Folha de S. Paulo


análise

Umberto Eco produziu ilusão de ótica com 'O Nome da Rosa'

Era um tipo simpático. Numa época em que a intelectualidade europeia não perdoava a cultura de massa, Umberto Eco escreveu com simpatia sobre gibis e literatura de entretenimento.

Seu livro "Apocalípticos e Integrados", de 1964, mal traduzido aqui pela editora Perspectiva, sustentava (erradamente) que, se toda obra de arte busca produzir algum tipo de efeito no seu público, não há razão para condenar a indústria cultural quando faz isso também.

Num âmbito mais teórico, Umberto Eco desempenhou papel parecido. Foi contemporâneo da voga estruturalista e, mais tarde, de críticos desconstrucionistas como Jacques Derrida (1930-2004) e Paul de Man (1919-1983).
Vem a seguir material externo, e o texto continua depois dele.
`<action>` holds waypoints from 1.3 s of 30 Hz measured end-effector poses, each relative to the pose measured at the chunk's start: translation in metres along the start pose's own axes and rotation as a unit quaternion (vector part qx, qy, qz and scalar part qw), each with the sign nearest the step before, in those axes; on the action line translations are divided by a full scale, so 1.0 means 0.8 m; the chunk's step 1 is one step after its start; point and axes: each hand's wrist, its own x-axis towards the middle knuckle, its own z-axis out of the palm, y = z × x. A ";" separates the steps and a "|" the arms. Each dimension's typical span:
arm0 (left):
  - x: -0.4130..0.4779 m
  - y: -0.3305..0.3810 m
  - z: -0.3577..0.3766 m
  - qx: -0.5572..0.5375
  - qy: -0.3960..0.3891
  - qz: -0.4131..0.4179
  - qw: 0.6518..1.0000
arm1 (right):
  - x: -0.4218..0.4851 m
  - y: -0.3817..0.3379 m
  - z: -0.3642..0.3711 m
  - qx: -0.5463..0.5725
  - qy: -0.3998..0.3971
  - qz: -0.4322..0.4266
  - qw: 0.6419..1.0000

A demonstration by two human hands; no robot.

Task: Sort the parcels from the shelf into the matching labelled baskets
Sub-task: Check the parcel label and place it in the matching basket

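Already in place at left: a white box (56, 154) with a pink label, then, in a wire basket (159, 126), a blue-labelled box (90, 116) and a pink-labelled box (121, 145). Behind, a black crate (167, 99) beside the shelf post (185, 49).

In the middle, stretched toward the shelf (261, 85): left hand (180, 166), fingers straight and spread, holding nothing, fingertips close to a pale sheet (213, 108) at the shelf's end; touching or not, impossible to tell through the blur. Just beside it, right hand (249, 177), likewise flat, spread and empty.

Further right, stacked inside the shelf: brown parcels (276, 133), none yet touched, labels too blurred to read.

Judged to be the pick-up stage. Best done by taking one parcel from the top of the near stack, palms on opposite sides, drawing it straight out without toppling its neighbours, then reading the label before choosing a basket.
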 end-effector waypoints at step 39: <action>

Enquanto o pensamento acadêmico apostava cada vez mais no tecnicismo e na incompreensibilidade (assumindo o papel que as vanguardas artísticas tiveram na década de 1920), o comunicólogo italiano manteve em geral um estilo acessível, sem deixar de incorporar as descobertas e conceitos de seus pares.

Na coletânea de ensaios "Interpretação e Superinterpretação" (Martins Fontes), obra de 1992, Umberto Eco mantém, por exemplo, uma posição menos radical do que a de outros colaboradores do volume, como Jonathan Culler ou Richard Rorty.

Pode haver, diz Eco sensatamente, interpretações mais verdadeiras e menos verdadeiras, mais fiéis ou infiéis, de uma obra literária. Não faz sentido cair num relativismo pós-moderno completo.

PÓS-MODERNO

Mesmo assim, Umberto Eco foi bem pós-moderno. Em "O Nome da Rosa", livro de ficção que o fez mundialmente conhecido, investiu num tipo de literatura que, bem ao gosto da moda intelectual dos anos 1980, joga em dois campos simultaneamente. É um romance de entretenimento, mas ao mesmo tempo cheio de piscadinhas de olhos para o leitor mais erudito.

Não se trata de ficar no meio de campo entre "alta" e "baixa" cultura, mas de produzir (com resultados a meu ver insatisfatórios) um produto híbrido, uma ilusão de ótica, que muda de aparência conforme visto de longe ou de perto.

Divertiu-se muito com a cultura e a crítica. Suas crônicas, reunidas em "Diário Mínimo", reclamam da cafonice do celular e inventam, por exemplo, listas de disciplinas acadêmicas inúteis e paradoxais, como História da Aviação na Grécia Antiga e assim por diante.

Muito erudito e com faro midiático, Umberto Eco continuará a ser útil para estudantes de comunicação e de estética. Deixa um legado? Espero que sim –e que seja maior do que a moda inaugurada em "O Pêndulo de Foucault".

A saber, a dos títulos no gênero "O Atiçador de Wittgenstein", "O Cachorro de Rousseau", "O Relógio de Cuco de José do Patrocínio", que sei eu.